=== DATA UNDER STUDY ===
"""

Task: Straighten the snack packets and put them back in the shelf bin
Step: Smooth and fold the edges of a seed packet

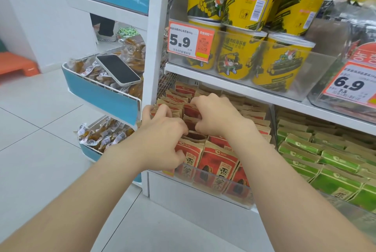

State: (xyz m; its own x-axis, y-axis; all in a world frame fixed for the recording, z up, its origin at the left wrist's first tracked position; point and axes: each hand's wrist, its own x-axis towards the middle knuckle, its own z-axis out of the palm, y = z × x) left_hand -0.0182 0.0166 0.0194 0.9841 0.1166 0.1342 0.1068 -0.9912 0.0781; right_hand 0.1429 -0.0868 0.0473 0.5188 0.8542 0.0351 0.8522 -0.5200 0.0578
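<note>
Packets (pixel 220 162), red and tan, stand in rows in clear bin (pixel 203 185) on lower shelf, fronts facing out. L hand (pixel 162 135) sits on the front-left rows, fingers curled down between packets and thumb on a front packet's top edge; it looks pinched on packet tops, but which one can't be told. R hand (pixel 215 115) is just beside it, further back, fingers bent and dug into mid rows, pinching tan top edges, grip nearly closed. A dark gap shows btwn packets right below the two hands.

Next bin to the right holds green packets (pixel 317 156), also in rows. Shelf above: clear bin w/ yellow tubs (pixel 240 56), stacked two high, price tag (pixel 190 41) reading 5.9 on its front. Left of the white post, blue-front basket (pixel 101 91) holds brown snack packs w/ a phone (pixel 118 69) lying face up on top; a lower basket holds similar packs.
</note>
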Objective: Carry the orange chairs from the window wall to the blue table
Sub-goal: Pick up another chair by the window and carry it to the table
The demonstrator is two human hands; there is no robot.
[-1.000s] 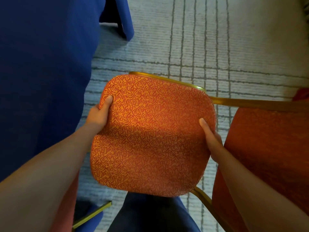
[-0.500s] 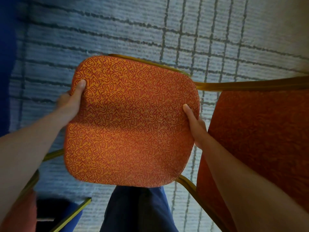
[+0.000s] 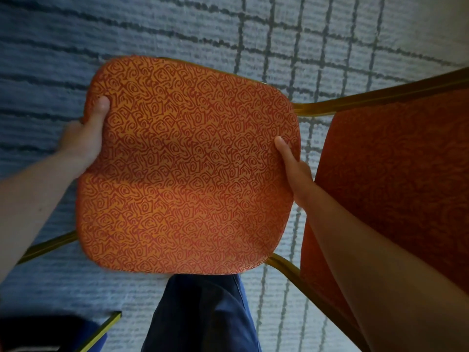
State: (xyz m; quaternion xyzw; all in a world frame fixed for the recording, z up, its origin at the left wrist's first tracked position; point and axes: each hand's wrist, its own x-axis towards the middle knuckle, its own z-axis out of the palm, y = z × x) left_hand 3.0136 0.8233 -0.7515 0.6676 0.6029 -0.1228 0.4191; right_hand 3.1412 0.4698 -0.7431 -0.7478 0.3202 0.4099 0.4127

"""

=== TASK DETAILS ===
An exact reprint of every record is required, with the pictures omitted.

=== SOLUTION TO THE EXERCISE ===
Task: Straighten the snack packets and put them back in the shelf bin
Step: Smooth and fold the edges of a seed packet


State: (xyz m; its own x-axis, y-axis; all in a world frame fixed for the recording, z up, its origin at the left wrist's first tracked position; point and axes: each hand's wrist, its own x-axis towards the middle knuckle, its own z-axis out of the palm, y = z × x) left_hand -0.0182 0.0166 0.0194 0.9841 0.1166 0.1342 0.1068 -0.9912 0.0781; right_hand 0.1429 -0.0868 0.0473 0.5188 0.8542 0.0351 0.8522 -0.5200 0.0578
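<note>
Packets (pixel 220 162), red and tan, stand in rows in clear bin (pixel 203 185) on lower shelf, fronts facing out. L hand (pixel 162 135) sits on the front-left rows, fingers curled down between packets and thumb on a front packet's top edge; it looks pinched on packet tops, but which one can't be told. R hand (pixel 215 115) is just beside it, further back, fingers bent and dug into mid rows, pinching tan top edges, grip nearly closed. A dark gap shows btwn packets right below the two hands.

Next bin to the right holds green packets (pixel 317 156), also in rows. Shelf above: clear bin w/ yellow tubs (pixel 240 56), stacked two high, price tag (pixel 190 41) reading 5.9 on its front. Left of the white post, blue-front basket (pixel 101 91) holds brown snack packs w/ a phone (pixel 118 69) lying face up on top; a lower basket holds similar packs.
</note>
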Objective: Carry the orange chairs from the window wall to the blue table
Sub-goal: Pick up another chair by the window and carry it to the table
The demonstrator is two human hands; there is no robot.
[-1.000s] 
[-0.500s] 
[+0.000s] 
State: (xyz m; quaternion xyzw; all in a world frame fixed for the recording, z up, its origin at the left wrist's first tracked position; point and axes: each hand's wrist, its own x-axis towards the middle knuckle, its own z-axis out of the palm, y = z × x) left_hand 3.0136 0.8233 -0.7515 0.6676 0.6029 -0.1228 0.4191; right_hand 3.1412 0.4698 -0.7431 -0.7478 0.3202 0.4099 0.4127

That's the full output for the exercise.